» Provided records:
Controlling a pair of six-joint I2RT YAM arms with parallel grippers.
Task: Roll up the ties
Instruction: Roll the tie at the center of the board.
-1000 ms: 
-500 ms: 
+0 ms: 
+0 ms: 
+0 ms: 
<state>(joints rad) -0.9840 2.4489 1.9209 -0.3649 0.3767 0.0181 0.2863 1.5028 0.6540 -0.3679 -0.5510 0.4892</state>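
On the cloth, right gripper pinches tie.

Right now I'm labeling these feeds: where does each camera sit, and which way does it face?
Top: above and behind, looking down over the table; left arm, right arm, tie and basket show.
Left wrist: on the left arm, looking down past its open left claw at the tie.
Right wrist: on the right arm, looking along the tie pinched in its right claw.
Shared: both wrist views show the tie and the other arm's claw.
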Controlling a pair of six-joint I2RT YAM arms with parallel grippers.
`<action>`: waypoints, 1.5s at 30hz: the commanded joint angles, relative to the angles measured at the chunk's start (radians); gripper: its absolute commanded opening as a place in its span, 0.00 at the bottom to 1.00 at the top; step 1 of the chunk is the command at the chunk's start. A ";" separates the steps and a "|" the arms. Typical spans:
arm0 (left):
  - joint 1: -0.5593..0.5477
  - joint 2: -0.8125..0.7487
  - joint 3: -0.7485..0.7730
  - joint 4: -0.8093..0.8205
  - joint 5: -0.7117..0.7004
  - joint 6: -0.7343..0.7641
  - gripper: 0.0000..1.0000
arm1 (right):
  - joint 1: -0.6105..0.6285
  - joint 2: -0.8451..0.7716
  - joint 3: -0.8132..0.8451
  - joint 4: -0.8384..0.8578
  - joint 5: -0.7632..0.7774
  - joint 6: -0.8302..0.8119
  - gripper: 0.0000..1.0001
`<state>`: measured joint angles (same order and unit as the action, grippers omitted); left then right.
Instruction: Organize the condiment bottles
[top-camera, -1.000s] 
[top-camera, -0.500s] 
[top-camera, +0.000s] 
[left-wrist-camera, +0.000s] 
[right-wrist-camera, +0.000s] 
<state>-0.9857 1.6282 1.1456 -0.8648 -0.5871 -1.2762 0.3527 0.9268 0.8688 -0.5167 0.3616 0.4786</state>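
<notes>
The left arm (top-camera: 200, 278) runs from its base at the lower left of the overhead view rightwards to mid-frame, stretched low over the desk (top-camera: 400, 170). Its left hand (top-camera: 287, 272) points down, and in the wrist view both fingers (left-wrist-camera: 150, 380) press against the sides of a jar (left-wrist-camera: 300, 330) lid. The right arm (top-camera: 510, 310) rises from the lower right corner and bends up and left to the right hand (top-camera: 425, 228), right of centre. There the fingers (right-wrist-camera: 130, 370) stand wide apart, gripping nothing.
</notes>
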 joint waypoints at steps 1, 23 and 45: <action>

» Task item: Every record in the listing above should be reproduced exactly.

» Solution:
Controlling a pair of six-joint I2RT YAM arms with parallel grippers.
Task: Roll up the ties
Instruction: Roll the tie at the center of the board.
-1000 ms: 
-500 ms: 
+0 ms: 
+0 ms: 
+0 ms: 
<state>(joints rad) -0.9840 2.4489 1.9209 -0.3649 0.3767 0.0181 0.2863 1.5028 0.6540 -0.3679 -0.5510 0.4892</state>
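On the cloth, right gripper pinches tie.

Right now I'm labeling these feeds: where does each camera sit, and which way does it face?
Top: above and behind, looking down over the table; left arm, right arm, tie and basket show.
Left wrist: on the left arm, looking down past its open left claw at the tie.
Right wrist: on the right arm, looking along the tie pinched in its right claw.
Shared: both wrist views show the tie and the other arm's claw.
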Controlling a pair of six-joint I2RT YAM arms with parallel grippers.
`<action>`: waypoints, 1.5s at 30hz: the commanded joint angles, relative to the angles measured at the chunk's start (radians); gripper: its absolute commanded opening as a place in its span, 0.00 at the bottom to 1.00 at the top; step 1 of the chunk is the command at the chunk's start. A ";" separates the steps and a "|" the arms. Typical spans:
arm0 (left):
  - joint 1: -0.5593..0.5477
  - joint 2: -0.8125..0.7487
  - joint 3: -0.7485..0.7730
  - joint 4: -0.8093..0.8205
  - joint 5: -0.7117..0.7004
  - joint 6: -0.7343..0.7641
  - gripper: 0.0000..1.0000
arm1 (right):
  - joint 1: -0.6105..0.6285
  - joint 2: -0.8451..0.7716
  - joint 3: -0.8132..0.8451
  - joint 4: -0.8384..0.8578
  - joint 5: -0.7632..0.7774
  - joint 6: -0.8302..0.8119
  - gripper: 0.0000..1.0001
`<state>`: measured joint angles (same order and unit as the action, grippers omitted); left then right.
Instruction: Organize the condiment bottles
[top-camera, -1.000s] 
[top-camera, -0.500s] 
[top-camera, +0.000s] 
[left-wrist-camera, +0.000s] 
[right-wrist-camera, +0.000s] 
<state>-0.9857 1.6282 1.1456 -0.8648 -0.5871 -1.2762 0.3527 0.9268 0.8688 -0.5167 0.3616 0.4786</state>
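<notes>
The left arm (top-camera: 200, 278) runs from its base at the lower left of the overhead view rightwards to mid-frame, stretched low over the desk (top-camera: 400, 170). Its left hand (top-camera: 287, 272) points down, and in the wrist view both fingers (left-wrist-camera: 150, 380) press against the sides of a jar (left-wrist-camera: 300, 330) lid. The right arm (top-camera: 510, 310) rises from the lower right corner and bends up and left to the right hand (top-camera: 425, 228), right of centre. There the fingers (right-wrist-camera: 130, 370) stand wide apart, gripping nothing.
</notes>
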 joint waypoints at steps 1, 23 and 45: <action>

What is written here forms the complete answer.